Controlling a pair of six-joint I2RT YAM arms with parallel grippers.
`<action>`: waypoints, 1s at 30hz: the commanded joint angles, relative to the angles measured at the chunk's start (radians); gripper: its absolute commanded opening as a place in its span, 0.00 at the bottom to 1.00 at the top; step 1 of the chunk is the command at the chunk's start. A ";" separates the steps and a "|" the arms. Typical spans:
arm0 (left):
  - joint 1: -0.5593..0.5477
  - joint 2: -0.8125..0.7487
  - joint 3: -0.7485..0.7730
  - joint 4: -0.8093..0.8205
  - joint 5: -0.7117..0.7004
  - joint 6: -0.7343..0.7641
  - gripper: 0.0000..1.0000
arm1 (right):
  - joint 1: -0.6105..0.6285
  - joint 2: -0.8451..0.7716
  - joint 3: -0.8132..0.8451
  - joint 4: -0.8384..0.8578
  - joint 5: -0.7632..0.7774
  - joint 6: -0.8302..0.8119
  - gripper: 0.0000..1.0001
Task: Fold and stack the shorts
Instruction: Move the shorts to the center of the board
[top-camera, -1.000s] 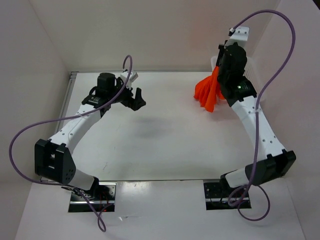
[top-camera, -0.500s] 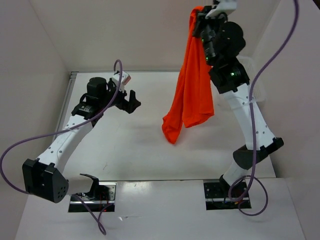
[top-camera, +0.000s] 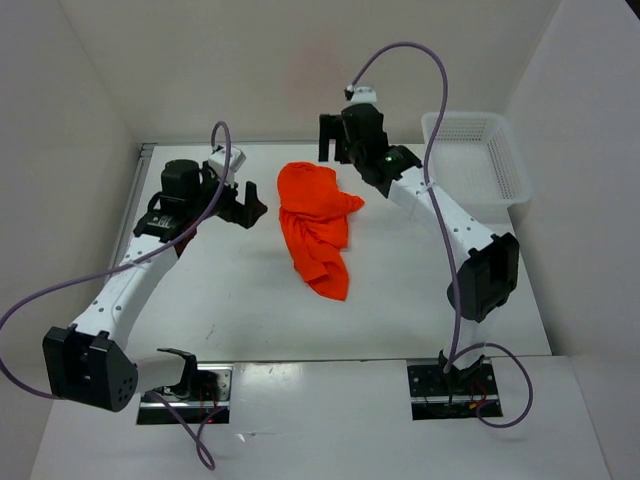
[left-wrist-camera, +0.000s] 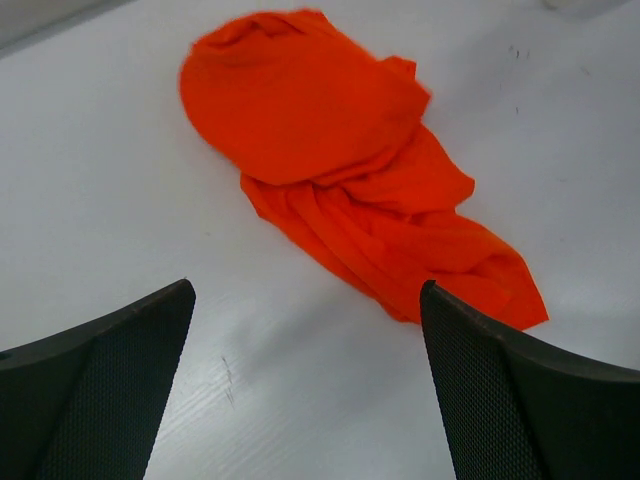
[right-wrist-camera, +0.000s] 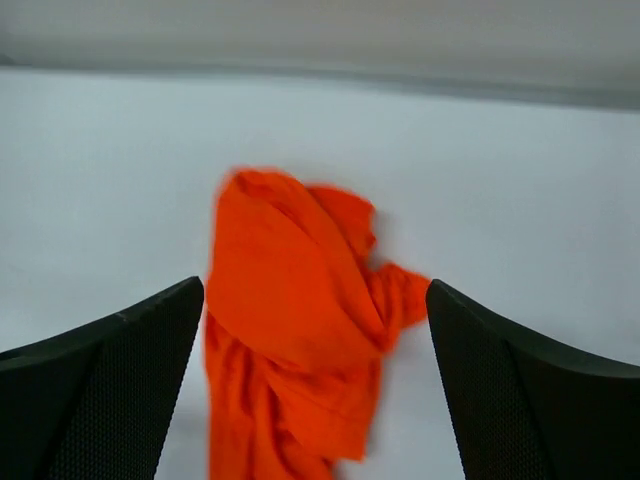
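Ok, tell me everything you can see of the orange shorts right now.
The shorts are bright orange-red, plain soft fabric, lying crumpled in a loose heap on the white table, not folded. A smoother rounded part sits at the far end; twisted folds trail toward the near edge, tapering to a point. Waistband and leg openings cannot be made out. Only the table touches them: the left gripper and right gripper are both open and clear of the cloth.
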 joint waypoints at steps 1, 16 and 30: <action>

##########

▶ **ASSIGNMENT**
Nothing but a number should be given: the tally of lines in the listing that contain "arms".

▶ **EXERCISE OUTPUT**
2